* _Task requirements_:
Copy the lines exactly. Begin at the first line of the data and stop after the line with "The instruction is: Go".

* _Input data_:
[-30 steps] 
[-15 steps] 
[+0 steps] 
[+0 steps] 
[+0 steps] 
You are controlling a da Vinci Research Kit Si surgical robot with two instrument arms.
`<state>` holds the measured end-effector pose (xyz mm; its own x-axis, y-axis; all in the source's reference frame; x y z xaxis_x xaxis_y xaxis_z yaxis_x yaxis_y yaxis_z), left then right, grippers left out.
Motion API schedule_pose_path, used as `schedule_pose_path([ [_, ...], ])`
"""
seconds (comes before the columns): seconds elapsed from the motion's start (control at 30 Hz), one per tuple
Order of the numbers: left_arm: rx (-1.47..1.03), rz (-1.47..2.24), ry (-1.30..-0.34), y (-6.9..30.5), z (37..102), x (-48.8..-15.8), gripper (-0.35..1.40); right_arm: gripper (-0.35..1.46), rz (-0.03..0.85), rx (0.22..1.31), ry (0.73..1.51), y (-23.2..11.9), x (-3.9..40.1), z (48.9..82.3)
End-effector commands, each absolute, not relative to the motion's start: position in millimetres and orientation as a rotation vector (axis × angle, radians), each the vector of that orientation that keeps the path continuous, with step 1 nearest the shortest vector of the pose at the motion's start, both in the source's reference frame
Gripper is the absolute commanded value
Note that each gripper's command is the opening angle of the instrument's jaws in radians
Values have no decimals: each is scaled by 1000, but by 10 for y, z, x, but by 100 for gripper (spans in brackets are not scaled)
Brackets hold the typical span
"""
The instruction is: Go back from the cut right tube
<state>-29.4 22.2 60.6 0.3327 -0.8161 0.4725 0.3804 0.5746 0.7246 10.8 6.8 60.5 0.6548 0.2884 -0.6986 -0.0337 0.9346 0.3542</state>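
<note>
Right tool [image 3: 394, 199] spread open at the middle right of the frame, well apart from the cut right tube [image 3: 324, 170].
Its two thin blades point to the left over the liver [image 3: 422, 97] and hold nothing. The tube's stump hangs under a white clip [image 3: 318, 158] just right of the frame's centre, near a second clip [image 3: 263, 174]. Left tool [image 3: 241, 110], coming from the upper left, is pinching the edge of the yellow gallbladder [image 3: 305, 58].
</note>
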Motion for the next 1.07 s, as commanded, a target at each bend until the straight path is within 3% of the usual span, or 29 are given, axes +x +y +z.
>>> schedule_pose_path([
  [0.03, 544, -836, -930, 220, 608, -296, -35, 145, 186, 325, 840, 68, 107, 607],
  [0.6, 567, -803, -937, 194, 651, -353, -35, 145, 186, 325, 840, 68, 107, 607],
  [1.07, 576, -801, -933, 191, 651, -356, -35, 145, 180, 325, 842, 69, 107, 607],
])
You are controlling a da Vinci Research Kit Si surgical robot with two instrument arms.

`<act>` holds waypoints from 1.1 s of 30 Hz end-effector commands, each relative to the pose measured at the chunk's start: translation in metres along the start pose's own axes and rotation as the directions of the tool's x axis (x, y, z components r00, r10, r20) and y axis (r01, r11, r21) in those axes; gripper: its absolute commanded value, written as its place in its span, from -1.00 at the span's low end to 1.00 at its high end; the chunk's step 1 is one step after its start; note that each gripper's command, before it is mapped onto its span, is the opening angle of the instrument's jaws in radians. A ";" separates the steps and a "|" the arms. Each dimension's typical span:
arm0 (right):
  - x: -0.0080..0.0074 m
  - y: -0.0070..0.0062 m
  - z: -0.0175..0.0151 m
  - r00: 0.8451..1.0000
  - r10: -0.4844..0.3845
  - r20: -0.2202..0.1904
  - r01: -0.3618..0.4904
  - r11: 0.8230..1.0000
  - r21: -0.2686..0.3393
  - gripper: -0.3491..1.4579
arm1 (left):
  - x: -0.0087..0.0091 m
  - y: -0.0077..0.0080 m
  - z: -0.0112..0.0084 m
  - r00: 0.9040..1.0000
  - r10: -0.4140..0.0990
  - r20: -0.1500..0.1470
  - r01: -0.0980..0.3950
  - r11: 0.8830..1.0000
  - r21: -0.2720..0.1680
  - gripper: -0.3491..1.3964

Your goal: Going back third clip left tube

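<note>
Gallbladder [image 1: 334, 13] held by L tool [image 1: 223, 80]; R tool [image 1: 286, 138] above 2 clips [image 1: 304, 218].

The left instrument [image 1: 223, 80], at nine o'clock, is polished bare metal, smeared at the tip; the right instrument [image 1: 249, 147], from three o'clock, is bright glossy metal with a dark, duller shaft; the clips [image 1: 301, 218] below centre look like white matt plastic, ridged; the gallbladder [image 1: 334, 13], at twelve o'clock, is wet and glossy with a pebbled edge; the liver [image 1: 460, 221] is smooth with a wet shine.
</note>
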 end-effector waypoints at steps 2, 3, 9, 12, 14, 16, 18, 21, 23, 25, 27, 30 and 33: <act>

* _Task solution_:
[-30 steps] 
[-15 steps] 
[+0 steps] 
[+0 steps] 
[+0 steps] 
You are controlling a da Vinci Research Kit Si surgical robot with two instrument arms.
`<state>` holds the measured end-effector pose (xyz mm; its own x-axis, y-axis; all in the source's reference frame; x y z xaxis_x xaxis_y xaxis_z yaxis_x yaxis_y yaxis_z), left then right, grippers left out.
Motion API schedule_pose_path, used as `schedule_pose_path([ [_, ...], ])`
"""
seconds (comes before the columns): seconds elapsed from the motion's start (control at 30 Hz), one per tuple
Order of the numbers: left_arm: rx (-1.47..1.03), rz (-1.47..2.24), ry (-1.30..-0.34), y (-6.9..30.5), z (37..102), x (-48.8..-15.8), gripper (-0.35..1.40); right_arm: gripper (-0.35..1.46), rz (-0.03..0.85), rx (0.22..1.31), ry (0.73..1.51), y (-23.2..11.9), x (-3.9..40.1), z (48.9..82.3)
End-effector commands, each absolute, not relative to the motion's start: position in millimetres and orientation as a rotation vector (axis × angle, radians), each the vector of that orientation that keeps the path continuous, with step 1 nearest the shortest vector of the pose at the motion's start, both in the source's reference frame
Gripper is the absolute commanded value
Note that each gripper's command is the opening angle of the instrument's jaws in radians
Values have no decimals: each is scaled by 1000, but by 10 for y, z, x, but by 100 for gripper (spans in brackets are not scaled)
Brackets hold the typical span
"""
The instruction is: Go back from the cut right tube

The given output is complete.